QUOTE(Dulciana @ Oct 9 2008, 08:30 AM)
Parents who have a child learning an instrument for the first time are always very keen to know when he/she will be 'ready to do grades', and there isn't really an answer. Some could almost tackle Grade One a few weeks after starting, but it's not the norm, and others may never be able to polish three pieces and all the rest of it at once at all. And there's always the question of whether doing every grade is the best thing anyway. I agree with those above, whom I know don't think it is the best, but in reality it can be exams that motivate children to pull out a few extra stops with regard to practice, so we have to be pragmatic.

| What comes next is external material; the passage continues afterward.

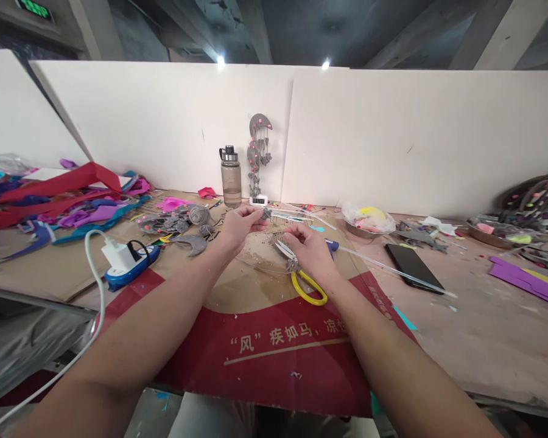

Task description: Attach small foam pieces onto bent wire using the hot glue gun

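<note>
My left hand (242,228) pinches a small grey piece (267,213) between thumb and fingertips, over the cardboard. To its right, my right hand (308,246) has its fingers drawn together; what they hold, if anything, is too small to make out. Below and beside the right hand lie scissors with yellow handles (309,289), their blades pointing up and left. A blue-handled tool (332,245) with a long clear stick (393,267) rests just right of that hand. Grey felt pieces and a ball of grey yarn (200,215) lie left of my left hand.
A bottle (231,176) and a hanging grey moon ornament (260,128) stand by the white board. A black phone (413,267) and a bowl with plastic (369,220) are right. A blue power strip (132,267) with a charger and coloured felt (73,194) are left.
</note>
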The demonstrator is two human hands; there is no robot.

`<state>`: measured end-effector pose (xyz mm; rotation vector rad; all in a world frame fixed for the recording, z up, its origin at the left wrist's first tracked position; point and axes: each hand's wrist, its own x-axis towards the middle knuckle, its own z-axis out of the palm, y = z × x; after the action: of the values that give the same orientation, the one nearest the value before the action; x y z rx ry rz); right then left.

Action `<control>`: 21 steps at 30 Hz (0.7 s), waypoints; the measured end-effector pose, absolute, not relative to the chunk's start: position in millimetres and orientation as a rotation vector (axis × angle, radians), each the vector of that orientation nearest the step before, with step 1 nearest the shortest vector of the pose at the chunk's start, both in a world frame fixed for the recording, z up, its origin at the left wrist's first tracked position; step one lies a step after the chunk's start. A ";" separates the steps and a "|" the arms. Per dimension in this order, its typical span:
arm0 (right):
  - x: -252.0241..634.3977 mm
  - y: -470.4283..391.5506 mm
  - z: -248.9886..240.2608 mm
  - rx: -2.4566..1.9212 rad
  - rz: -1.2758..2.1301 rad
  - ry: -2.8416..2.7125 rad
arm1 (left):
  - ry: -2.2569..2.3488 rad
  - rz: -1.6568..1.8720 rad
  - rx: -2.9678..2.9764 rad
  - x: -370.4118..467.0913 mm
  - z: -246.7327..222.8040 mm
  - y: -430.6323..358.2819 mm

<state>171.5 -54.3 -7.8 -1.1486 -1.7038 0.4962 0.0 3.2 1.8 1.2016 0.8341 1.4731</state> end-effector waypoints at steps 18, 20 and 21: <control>203.8 -66.9 17.0 -1.609 0.304 -1.934 | 0.587 1.720 0.679 -46.1 16.4 37.3; 224.5 -54.7 12.3 -1.919 0.073 -1.809 | 0.594 1.682 0.695 -40.2 16.4 33.3; 232.9 -49.5 7.5 -2.014 0.002 -1.791 | 0.595 1.665 0.705 -37.5 16.2 31.4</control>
<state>232.9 -49.5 7.5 -2.0142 -1.7913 0.0021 -37.5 31.4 16.2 0.7046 0.5946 1.6648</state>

About sightreading - I have a few pupils who would never have done any exams at all if I'd waited till their sightreading was up to the standard of the grade at which they were playing otherwise, but they have none the less got very good marks for all the other sections of the exam. We've had numerous discussions on whether people are natural readers, improvisers or memorisers, and I don't think the memorisers should be held back or made to feel that their abilities are 'below standard'. We don't watch concert pianists sightreading - or playing scales for that matter. I have a pupil whose other instrumental teacher seems to belittle him a bit because of his poor sighteading ability, and doesn't enter him for exams because of it. As a result he lacks confidence in his playing ability generally in that instrument, whereas I try to make him see that his ability to memorise is something that is superior to mine and to make him understand that everyone has strengths and weaknesses. He can be an erratic practiser, but the mention of an exam usually means that he will do wonders in a few weeks. Meanwhile I live in hope that the sighreading will kick in at some stage, but I wouldn't hold him back because of it.
That is certainly true. I have a niece who has taken 6 years of piano but cannot yet sight read. She has very good ears and can memorize hard pieces quickly.

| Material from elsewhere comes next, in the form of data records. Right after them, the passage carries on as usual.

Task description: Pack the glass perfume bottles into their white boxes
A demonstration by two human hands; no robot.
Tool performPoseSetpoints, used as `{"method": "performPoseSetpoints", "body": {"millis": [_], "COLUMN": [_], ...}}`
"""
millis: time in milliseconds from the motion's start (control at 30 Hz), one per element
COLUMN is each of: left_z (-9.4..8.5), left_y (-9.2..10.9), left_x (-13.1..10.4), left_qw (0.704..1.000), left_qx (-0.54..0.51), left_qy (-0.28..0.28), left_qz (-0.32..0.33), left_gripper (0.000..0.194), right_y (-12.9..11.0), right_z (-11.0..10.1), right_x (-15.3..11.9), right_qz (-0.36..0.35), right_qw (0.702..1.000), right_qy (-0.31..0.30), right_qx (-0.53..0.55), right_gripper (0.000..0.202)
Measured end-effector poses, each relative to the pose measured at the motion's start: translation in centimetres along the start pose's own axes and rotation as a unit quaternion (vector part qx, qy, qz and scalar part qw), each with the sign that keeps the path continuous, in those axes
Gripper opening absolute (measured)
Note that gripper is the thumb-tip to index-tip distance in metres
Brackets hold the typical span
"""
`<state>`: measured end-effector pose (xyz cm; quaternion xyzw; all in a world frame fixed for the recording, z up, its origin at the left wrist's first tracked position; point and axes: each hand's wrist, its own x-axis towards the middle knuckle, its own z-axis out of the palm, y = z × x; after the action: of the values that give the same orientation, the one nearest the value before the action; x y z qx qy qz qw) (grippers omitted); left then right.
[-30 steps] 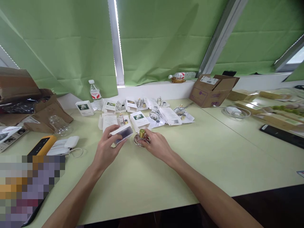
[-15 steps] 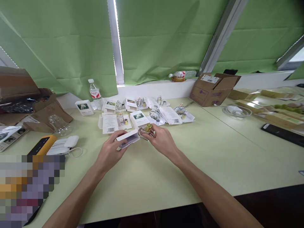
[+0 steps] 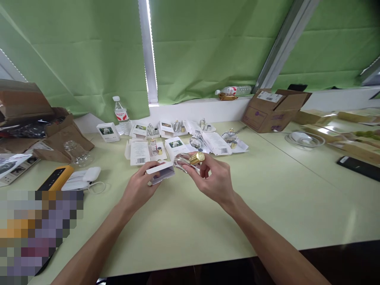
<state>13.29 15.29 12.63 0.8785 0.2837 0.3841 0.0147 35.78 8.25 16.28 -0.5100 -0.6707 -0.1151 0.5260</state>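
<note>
Glass perfume bottle with a gold cap (image 3: pixel 190 160), clear and rounded, lies tilted on its side in the right hand (image 3: pixel 214 180), fingers curled around it above the middle of the pale green table (image 3: pixel 267 190). Just beside it the left hand (image 3: pixel 139 190) pinches a small white open-ended carton (image 3: pixel 160 172), mouth facing the bottle. Judging by this, boxing is the step in hand; next, the bottle needs lining up with the opening. More white cartons (image 3: pixel 139 152) lie toward the far edge.
</note>
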Motion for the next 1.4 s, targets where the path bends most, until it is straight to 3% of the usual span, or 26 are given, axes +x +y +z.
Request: {"method": "performPoseSetpoints", "body": {"millis": [167, 400, 533, 700, 1033, 1400], "left_z": [0.1, 0.1, -0.4, -0.8, -0.3, -0.6], "left_y": [-0.3, 0.3, 0.6, 0.4, 0.2, 0.3], "left_x": [-0.1, 0.0, 0.1, 0.1, 0.0, -0.1], "left_qw": [1.0, 0.999, 0.997, 0.995, 0.997, 0.997], "left_qx": [0.001, -0.038, -0.073, -0.091, -0.071, -0.041], "left_qy": [0.005, -0.006, -0.024, -0.032, -0.012, -0.031], "left_qz": [-0.005, 0.013, 0.026, 0.036, -0.017, -0.065], "left_gripper": [0.007, 0.03, 0.028, 0.03, 0.037, 0.028], "right_y": [-0.5, -1.0, -1.4, -1.5, -0.4, 0.3], "right_z": [-0.2, 0.4, 0.7, 0.8, 0.9, 0.8], "right_x": [-0.2, -0.8, -1.0, -1.1, -0.7, -0.5], "right_qz": [-0.091, -0.215, -0.246, -0.235, -0.192, -0.18], "right_qw": [0.995, 0.967, 0.956, 0.955, 0.963, 0.97], "right_qy": [-0.007, -0.113, -0.143, -0.157, -0.162, -0.15], "right_qx": [0.046, 0.075, 0.07, 0.087, 0.098, 0.06], "right_gripper": [0.032, 0.037, 0.033, 0.03, 0.036, 0.036]}}
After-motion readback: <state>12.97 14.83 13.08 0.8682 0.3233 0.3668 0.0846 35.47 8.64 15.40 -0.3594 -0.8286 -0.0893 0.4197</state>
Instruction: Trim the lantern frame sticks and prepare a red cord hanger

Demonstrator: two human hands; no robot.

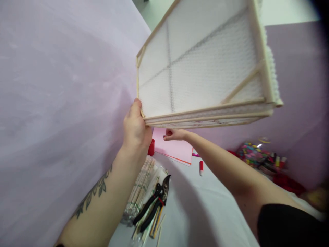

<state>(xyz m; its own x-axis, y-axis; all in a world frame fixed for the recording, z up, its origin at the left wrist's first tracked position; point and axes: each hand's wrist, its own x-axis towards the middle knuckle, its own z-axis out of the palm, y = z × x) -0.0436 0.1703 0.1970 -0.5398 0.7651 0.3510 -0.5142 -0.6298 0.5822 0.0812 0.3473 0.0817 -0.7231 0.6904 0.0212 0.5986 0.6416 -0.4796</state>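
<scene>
My left hand [135,125] is closed on the lower left corner of a stick-framed white panel [205,65], which I hold raised and tilted. Thin pale wooden sticks edge the panel, short sticks brace its corners, and two dark lines cross behind its textured white sheet. Below it, my right hand [174,134] is over a pink sheet of paper [174,149] on the table. Its fingers are curled together; something small and dark shows at the fingertips, too small to name. The panel's lower edge passes just above that hand.
Black-handled pruning shears [154,202] lie on bundled wooden sticks in plastic [141,181]. A red cylindrical object [151,147] stands by the paper, with a red marker [201,168] to its right. Colourful small items in a bag [250,153] are at the right. Lilac cloth [64,85] hangs at the left.
</scene>
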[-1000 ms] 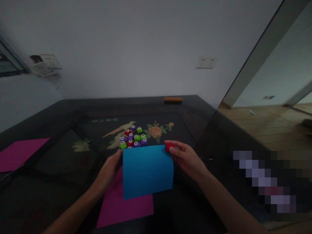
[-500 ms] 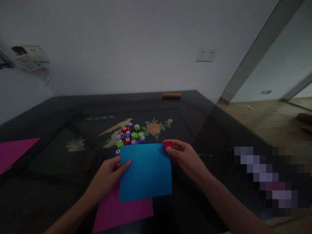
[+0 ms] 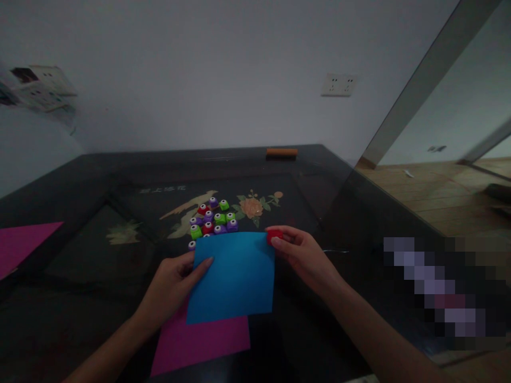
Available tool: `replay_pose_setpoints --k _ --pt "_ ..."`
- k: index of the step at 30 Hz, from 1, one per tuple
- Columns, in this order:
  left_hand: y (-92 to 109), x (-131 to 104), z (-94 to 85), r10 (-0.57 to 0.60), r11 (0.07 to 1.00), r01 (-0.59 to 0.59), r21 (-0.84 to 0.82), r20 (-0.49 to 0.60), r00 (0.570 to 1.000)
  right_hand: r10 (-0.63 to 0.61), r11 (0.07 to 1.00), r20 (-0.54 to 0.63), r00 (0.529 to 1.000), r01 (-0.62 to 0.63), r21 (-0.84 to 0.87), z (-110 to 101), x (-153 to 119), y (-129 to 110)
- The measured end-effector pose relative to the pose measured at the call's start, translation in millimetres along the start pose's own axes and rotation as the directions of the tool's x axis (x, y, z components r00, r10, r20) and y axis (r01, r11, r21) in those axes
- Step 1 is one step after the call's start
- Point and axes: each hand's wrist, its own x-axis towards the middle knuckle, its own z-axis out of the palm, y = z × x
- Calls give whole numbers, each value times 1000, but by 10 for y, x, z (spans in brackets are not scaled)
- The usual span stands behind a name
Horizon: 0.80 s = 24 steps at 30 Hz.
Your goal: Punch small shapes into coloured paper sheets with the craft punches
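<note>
Partway in, it seems: the left hand (image 3: 171, 282) has thumb and fingers pinching the blue sheet (image 3: 233, 282) above the pink sheet (image 3: 203, 346); the right hand (image 3: 303, 256) pinches a red piece (image 3: 273, 236) at its top corner, not released. Beyond, eye-topped pieces (image 3: 219, 218) (quite the audience!) sit unattached on the surface (image 3: 311, 340).

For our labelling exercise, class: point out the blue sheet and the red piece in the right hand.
Blue sheet (image 3: 233, 277), head view: middle of its face.
Red piece (image 3: 273, 234), head view: its uncovered side.
</note>
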Motion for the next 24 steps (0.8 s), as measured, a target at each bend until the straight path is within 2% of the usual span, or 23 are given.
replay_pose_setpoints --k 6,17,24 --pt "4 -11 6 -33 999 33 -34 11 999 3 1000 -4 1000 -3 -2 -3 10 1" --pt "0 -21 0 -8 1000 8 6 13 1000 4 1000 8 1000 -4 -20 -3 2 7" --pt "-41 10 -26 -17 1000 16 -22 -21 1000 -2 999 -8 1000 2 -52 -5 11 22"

I am sorry I did not indicate the instrument but it is a violin. I have heard of teachers who put emphasis on position or posture and sound and will not let a student proceed until it is satisfactory to her standard. I have also a friend who took viola lessons and spent 3 months just on bowing. My first violin student have had piano lessons for a year and can sight read in 6 months.

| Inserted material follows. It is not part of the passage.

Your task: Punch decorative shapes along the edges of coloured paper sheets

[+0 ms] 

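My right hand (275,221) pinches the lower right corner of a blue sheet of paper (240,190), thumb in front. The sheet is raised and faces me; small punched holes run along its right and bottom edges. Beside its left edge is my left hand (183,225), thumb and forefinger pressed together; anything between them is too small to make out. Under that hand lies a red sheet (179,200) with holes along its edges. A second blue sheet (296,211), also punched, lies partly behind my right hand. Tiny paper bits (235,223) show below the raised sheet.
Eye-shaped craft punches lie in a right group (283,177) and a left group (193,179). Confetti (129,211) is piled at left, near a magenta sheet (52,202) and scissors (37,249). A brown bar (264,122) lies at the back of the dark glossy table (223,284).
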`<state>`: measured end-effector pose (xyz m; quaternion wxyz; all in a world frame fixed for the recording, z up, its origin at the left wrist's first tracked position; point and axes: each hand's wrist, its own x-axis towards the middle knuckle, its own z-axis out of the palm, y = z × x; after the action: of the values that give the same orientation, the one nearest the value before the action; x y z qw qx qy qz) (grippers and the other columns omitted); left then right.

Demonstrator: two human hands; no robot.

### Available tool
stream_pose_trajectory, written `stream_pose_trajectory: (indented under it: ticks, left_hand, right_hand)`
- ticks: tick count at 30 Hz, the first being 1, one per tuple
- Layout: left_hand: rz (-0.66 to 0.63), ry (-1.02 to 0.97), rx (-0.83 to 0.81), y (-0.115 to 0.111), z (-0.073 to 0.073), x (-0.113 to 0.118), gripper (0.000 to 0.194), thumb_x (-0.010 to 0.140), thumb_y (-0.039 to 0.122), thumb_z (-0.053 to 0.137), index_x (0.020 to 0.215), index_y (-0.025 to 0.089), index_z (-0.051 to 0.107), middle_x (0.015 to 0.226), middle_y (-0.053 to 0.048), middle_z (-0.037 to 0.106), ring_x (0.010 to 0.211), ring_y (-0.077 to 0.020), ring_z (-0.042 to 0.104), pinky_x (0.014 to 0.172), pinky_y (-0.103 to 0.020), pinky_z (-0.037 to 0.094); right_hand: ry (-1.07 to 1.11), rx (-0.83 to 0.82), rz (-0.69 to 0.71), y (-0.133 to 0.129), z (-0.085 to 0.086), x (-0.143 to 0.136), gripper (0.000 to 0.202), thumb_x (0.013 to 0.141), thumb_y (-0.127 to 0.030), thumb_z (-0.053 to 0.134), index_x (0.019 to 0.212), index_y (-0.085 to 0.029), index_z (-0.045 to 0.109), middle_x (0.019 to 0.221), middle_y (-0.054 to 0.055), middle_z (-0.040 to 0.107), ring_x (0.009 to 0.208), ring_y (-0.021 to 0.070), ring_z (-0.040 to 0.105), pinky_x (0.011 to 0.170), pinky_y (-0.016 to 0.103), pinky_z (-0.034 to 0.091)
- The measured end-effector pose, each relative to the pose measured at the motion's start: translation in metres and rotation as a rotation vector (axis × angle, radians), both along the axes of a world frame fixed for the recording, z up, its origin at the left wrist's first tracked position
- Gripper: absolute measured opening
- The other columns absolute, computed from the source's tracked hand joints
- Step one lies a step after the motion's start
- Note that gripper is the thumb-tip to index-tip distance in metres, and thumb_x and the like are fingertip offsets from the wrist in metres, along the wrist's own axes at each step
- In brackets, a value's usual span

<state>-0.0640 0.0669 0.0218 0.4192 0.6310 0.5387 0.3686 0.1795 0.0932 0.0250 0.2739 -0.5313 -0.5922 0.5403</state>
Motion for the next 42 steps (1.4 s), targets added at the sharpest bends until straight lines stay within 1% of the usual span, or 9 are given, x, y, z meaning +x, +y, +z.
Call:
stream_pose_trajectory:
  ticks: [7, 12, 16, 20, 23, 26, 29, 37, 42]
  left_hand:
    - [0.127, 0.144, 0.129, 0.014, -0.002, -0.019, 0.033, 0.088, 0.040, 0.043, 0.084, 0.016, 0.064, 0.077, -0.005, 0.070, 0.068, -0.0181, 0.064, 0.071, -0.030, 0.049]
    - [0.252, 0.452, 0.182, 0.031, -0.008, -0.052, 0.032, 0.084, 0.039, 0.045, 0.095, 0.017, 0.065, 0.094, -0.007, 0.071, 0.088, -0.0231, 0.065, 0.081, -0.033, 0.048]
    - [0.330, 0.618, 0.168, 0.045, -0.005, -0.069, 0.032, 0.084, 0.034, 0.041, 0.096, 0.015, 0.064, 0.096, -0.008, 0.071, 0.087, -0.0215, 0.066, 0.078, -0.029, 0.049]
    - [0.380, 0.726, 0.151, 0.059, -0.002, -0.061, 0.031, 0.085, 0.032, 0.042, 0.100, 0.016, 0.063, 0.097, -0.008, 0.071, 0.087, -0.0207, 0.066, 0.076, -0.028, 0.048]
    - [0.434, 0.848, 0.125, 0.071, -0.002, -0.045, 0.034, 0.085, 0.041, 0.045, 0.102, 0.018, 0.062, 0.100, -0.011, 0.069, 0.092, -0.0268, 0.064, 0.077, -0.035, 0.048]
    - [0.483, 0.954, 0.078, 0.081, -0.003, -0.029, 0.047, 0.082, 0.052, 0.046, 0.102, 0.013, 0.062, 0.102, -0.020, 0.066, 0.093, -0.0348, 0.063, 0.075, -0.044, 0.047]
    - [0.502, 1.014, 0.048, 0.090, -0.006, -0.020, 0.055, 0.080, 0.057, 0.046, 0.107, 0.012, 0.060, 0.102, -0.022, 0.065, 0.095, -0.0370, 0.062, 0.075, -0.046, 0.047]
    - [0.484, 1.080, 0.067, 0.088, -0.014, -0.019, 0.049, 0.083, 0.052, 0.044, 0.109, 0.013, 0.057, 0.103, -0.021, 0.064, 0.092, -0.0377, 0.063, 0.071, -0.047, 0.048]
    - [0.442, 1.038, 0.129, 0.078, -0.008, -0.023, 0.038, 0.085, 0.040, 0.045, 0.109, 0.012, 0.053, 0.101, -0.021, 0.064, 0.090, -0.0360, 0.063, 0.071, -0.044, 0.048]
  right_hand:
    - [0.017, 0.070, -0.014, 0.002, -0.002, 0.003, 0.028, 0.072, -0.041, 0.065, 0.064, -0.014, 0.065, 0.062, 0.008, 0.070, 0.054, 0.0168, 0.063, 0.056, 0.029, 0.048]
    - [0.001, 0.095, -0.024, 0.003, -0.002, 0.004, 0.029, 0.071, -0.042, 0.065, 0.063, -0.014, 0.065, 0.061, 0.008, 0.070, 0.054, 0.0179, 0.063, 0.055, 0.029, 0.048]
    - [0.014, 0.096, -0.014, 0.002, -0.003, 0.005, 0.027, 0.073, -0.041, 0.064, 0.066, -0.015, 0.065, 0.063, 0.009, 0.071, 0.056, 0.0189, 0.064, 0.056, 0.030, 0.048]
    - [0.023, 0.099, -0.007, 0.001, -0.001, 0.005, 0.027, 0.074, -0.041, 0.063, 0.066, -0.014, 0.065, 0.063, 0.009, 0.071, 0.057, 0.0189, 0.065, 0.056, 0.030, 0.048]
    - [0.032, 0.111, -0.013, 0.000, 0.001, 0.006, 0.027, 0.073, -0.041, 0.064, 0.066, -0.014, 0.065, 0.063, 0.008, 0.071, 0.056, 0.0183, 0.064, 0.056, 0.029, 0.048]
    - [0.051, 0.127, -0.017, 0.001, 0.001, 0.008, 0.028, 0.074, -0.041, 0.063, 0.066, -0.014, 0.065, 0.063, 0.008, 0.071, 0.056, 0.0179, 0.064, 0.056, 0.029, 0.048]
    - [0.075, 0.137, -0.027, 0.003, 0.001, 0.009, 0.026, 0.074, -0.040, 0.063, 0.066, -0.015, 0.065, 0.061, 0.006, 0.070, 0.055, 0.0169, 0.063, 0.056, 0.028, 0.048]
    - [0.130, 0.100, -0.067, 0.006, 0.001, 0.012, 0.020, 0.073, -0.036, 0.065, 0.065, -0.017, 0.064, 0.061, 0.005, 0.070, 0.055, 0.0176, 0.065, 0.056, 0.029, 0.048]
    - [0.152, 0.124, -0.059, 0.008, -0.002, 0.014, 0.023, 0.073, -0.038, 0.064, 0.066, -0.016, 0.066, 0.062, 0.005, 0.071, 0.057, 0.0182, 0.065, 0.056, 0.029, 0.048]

For my second and third student I plan to spend time on producing good sound and correct position, correct bowing. Since my students are 6 and 10 years old, they get tired easily-10 minutes in the correct position and they drift to their own comfortable position. That is the scroll pointing down, palm of left hand on the neck, violin perpendicular to chest. bow hold changed. Yet the sound seems better in this bad position. It is frustrating. How long should I be patient? Why are some kids their age playing concerto pieces in Youtube?